1970-Era Bad Government

Soon after I graduated from college in the late 1960's, I read a novel set in a near-future where medical records were computerized and every person's record included their tissue type.  The President's brother had a bad heart.  Unfortunately, he had a rare tissue type and no replacement hearts were available despite his impeccable political connections.

The bad guys hacked into the medical database and found a young woman whose tissues matched the President's brother.  They then solicited a bribe from him to jump the queue for a replacement heart.  The last step was to arrange for the girl to die in a carefully-coordinated auto accident, after hacking into the DMV computer to create a fake "organ donor" card so their EMTs could harvest her heart.

When the hero and heroine found out and sought proof, they were nearly murdered by FBI agents acting at the behest of the President's brother.  In the end, the truth came out and the President resigned even though the novel made clear that he'd had nothing to do with either the crime or the cover-up.

I remember feeling queasy as I read the novelist's depiction of how readily the FBI agents were willing to murder - was this an accurate depiction of the attitude of the FBI?  Were J. Edgar Hoover's critics right after all?  The novel made me wonder about my government and to think of it in a different way.

When Pres.
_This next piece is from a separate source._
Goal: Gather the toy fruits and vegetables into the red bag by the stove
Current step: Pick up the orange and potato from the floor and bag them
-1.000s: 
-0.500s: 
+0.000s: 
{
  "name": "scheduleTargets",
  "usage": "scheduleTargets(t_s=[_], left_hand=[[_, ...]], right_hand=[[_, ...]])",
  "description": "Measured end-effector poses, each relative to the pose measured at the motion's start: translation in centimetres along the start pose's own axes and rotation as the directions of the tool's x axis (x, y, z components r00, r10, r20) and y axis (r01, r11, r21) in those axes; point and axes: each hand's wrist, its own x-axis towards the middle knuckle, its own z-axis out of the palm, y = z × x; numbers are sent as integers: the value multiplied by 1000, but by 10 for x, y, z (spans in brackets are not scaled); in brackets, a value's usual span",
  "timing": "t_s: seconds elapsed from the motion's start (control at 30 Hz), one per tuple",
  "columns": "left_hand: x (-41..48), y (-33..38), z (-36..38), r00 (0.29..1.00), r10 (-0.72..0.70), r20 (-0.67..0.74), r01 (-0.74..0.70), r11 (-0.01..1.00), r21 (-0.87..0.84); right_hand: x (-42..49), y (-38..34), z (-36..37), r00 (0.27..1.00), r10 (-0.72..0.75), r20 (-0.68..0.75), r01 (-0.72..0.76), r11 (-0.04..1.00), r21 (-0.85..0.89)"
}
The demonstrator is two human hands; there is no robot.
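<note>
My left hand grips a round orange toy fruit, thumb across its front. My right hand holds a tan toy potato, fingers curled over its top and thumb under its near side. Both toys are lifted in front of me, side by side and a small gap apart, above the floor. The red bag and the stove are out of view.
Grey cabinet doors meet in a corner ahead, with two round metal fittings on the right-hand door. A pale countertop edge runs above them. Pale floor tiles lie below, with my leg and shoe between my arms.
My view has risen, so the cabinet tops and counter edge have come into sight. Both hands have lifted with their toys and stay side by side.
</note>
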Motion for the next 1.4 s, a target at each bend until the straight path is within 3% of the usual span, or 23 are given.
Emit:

Reagan ten years later said that government was the problem, I was not surprised or confounded; when FBI sniper Horiuchi murdered Vicki Weaver as she stood in her husband's cabin holding her baby in her arms, I wasn't totally blindsided as so many Americans were.  For me, truth had merely caught up with fiction: government agents were willing to commit murder.

2010-Era Bad Government

I recently ran across a novel centered around a series of murders which were eventually traced to an inner-city brothel.  The brothel-keeper had a sideline of filming customer behavior for the porn market.  Management didn't use the films for blackmail because customers would realize the source and might retaliate; they simply sold them on unlabeled as to the names of the performers.

One day, the director of America's national security apparatus produced an accidental snuff film by being overly harsh with an uncooperative brothel employee.  Management didn't realize who he was and passed the film into their distribution channel like any other.  When the bureaucrat found out, he had his minions start offing anyone who had anything to do with the establishment.

After the heroine survived a gun battle in which one of the director's agents was killed, she and her sidekick resolutely swore to bring the director to justice because "nobody is above the law."  Despite this pledge, the novel ended without the director being pulled down.  This author presented a scenario where government agents not only committed multiple murders, they murdered with impunity.

Another novel centered around a District Attorney who had collected blackmail information on the police chief, the mayor, and other town officials.  In order to be permitted to pursue a murder investigation which seemed to be leading to the DA, the hero had to break into the DA's office and steal his trove of blackmail material.

In my youth, fictional good guys didn't do that sort of thing; it wasn't necessary.  Corruption wasn't that well entrenched in the world we lived in then and would have seemed implausible in a work of fiction set in something resembling the real world.  Not so today.

How Common Are Government Crooks?

We've seen how high-ranking Democrats can take bribes and avoid paying income tax with impunity.  Money and power go together.

Can murder with impunity be far behind fiction?  There are many people who already believe that's the case as any number of conspiracy websites demonstrate.

Are fiction and conspiracy theories simply the feverish ramblings of overactive imaginations?  We used to think the conspiracy theorists were nut cases, but novelists who are attuned to what's credible and what's not are telling us that more and more people are believing worse and worse of our government.

Are the novelists deluded?  Or are they the leading edge of a murmur of fear from an unsettled American public who doesn't know quite what to believe, but has a vague sense that something has gone badly wrong in high places?